TASK TO COMPLETE
Each line of the material must be repeated precisely, with the pictures left out.
----
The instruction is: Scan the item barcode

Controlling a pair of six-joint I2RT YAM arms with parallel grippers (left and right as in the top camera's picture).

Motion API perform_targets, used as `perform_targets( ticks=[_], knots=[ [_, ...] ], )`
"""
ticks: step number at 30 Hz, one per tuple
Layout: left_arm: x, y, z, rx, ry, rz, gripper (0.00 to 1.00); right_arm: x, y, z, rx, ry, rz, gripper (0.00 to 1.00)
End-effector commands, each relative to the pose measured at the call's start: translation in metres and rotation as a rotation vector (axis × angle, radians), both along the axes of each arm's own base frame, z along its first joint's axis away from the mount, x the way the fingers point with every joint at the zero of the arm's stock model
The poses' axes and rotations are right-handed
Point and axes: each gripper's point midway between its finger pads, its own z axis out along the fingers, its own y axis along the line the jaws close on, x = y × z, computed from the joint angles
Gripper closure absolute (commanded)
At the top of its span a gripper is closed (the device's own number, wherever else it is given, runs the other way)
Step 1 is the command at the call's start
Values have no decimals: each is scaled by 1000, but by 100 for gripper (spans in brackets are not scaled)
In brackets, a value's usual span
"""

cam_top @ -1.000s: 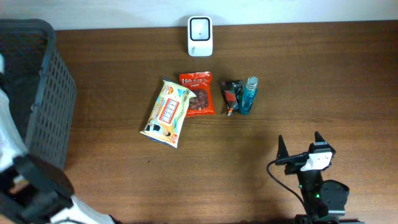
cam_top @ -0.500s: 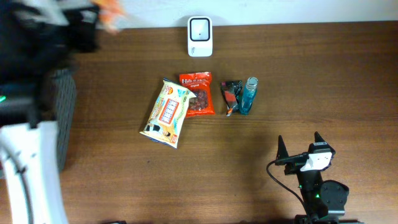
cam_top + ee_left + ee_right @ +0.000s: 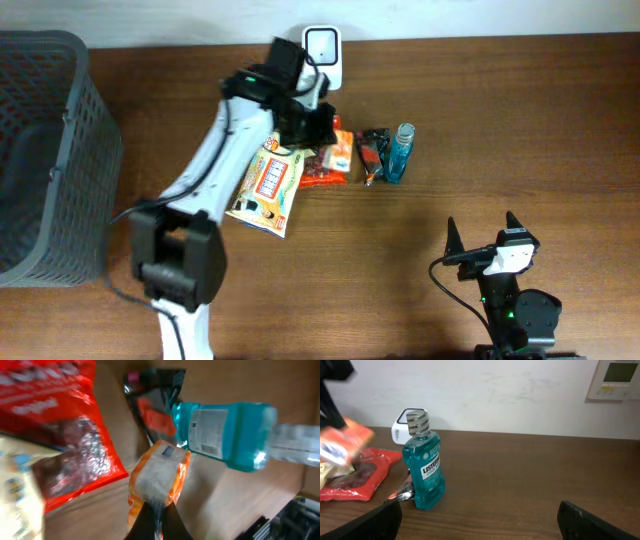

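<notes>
Brown wood grain all across the table (image 3: pixel 540 110), with a pale plain wall behind its far edge and a beige wall panel (image 3: pixel 614 379) mounted high on that wall. At the middle of the far edge, a white scanner (image 3: pixel 321 57) with its dark window facing up. Along the left edge, a grey mesh basket (image 3: pixel 45 150). Near the centre of the table, side by side from left to right: a yellow snack bag (image 3: pixel 268 182), a red pouch (image 3: pixel 322 172) partly under the bag's corner, a black sachet (image 3: pixel 372 152), and a blue mouthwash bottle (image 3: pixel 398 155) standing upright just beside the sachet. Left gripper (image 3: pixel 156 516) pinched tight on one end of an orange packet (image 3: pixel 157 475), the packet lifted clear of the wood above the gap between pouch and sachet, on the near side of the scanner and apart from it. Right gripper (image 3: pixel 481 226) low by the near edge towards the right corner, jaws spread wide, nothing between them. Compared with half a second back: the left arm no longer a dark blur over the basket at the far left corner, now stretched across to the centre with the packet. Bag, pouch, sachet, bottle, scanner and right gripper all in the same places as before.
</notes>
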Motion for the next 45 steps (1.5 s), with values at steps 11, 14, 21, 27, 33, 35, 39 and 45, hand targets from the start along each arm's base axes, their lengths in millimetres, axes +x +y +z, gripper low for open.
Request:
perform_targets(
  ticks=[11, 14, 21, 27, 33, 35, 39, 45],
  knots=[
    [21, -31, -20, 9, -72, -31, 1, 0, -2, -3, 4, 4, -12, 2],
    [30, -12, 37, 10, -175, -48, 1, 0, -2, -3, 4, 4, -12, 2],
    [2, 146, 137, 479, -292, 229, 1, 0, -2, -3, 3, 4, -12, 2],
    [-11, 210, 134, 518, -168, 405, 1, 0, -2, -3, 3, 4, -12, 2],
    [-9, 220, 134, 508, -151, 466, 1, 0, -2, -1, 4, -4, -11, 2],
    [-4, 228, 135, 477, -146, 527, 1, -1, 13, 17, 42, -75, 75, 2],
    [-2, 237, 136, 473, -145, 550, 1, -35, 90, 55, 315, -124, 580, 2],
    [3, 240, 138, 482, -170, 562, 1, -80, 90, 163, 263, -542, 652, 2]
  ],
)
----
SOLUTION BELOW
The instruction is: Scan the item barcode

Controlling a pair of six-joint I2RT YAM arms with parallel grippers (left and right as in the top camera's picture).

Motion API perform_targets, used as `perform_targets( ticks=[_], knots=[ [_, ...] ], )`
"""
ticks: step number at 30 Hz, one per tuple
Layout: left_arm: x, y, z, rx, ry, rz, gripper (0.00 to 1.00); right_arm: x, y, z, rx, ry, rz, gripper (0.00 to 1.00)
End-effector commands, each relative to the pose measured at the call's start: translation in metres and rotation as a rotation vector (axis × angle, radians), both along the axes of each arm's own base frame, z along its first joint's axis away from the mount, x the way the fingers point with every joint at the zero of the arm's stock model
The poses' axes and rotations are right-handed
Point and axes: each gripper's point midway between its finger pads, its own z axis out along the fingers, its own y axis along the line the jaws close on, x = y × z, computed from the joint angles
Gripper closure absolute (commanded)
At the top of its span a gripper is closed (the device's own number, wherever else it is given, runs the other way)
Step 1 is the command at the call's start
Values have no decimals: each is scaled by 1000, but by 100 for gripper (spans in brackets are not scaled)
In brackets, a value's usual span
"""

cam_top @ -1.000s: 
cam_top @ -0.500s: 
cam_top + ee_left + ee_right @ +0.000s: 

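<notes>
Brown wood grain all across the table (image 3: pixel 540 110), with a pale plain wall behind its far edge and a beige wall panel (image 3: pixel 614 379) mounted high on that wall. At the middle of the far edge, a white scanner (image 3: pixel 321 57) with its dark window facing up. Along the left edge, a grey mesh basket (image 3: pixel 45 150). Near the centre of the table, side by side from left to right: a yellow snack bag (image 3: pixel 268 182), a red pouch (image 3: pixel 322 172) partly under the bag's corner, a black sachet (image 3: pixel 372 152), and a blue mouthwash bottle (image 3: pixel 398 155) standing upright just beside the sachet. Left gripper (image 3: pixel 156 516) pinched tight on one end of an orange packet (image 3: pixel 157 475), the packet lifted clear of the wood above the gap between pouch and sachet, on the near side of the scanner and apart from it. Right gripper (image 3: pixel 481 226) low by the near edge towards the right corner, jaws spread wide, nothing between them. Compared with half a second back: the left arm no longer a dark blur over the basket at the far left corner, now stretched across to the centre with the packet. Bag, pouch, sachet, bottle, scanner and right gripper all in the same places as before.
</notes>
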Motion for the next 45 steps (1.5 s), with values at steps 11, 14, 21, 27, 33, 35, 39 and 45, hand targets from the start along each arm's base axes, their lengths in millimetres, axes +x +y +z, gripper low for open.
Request:
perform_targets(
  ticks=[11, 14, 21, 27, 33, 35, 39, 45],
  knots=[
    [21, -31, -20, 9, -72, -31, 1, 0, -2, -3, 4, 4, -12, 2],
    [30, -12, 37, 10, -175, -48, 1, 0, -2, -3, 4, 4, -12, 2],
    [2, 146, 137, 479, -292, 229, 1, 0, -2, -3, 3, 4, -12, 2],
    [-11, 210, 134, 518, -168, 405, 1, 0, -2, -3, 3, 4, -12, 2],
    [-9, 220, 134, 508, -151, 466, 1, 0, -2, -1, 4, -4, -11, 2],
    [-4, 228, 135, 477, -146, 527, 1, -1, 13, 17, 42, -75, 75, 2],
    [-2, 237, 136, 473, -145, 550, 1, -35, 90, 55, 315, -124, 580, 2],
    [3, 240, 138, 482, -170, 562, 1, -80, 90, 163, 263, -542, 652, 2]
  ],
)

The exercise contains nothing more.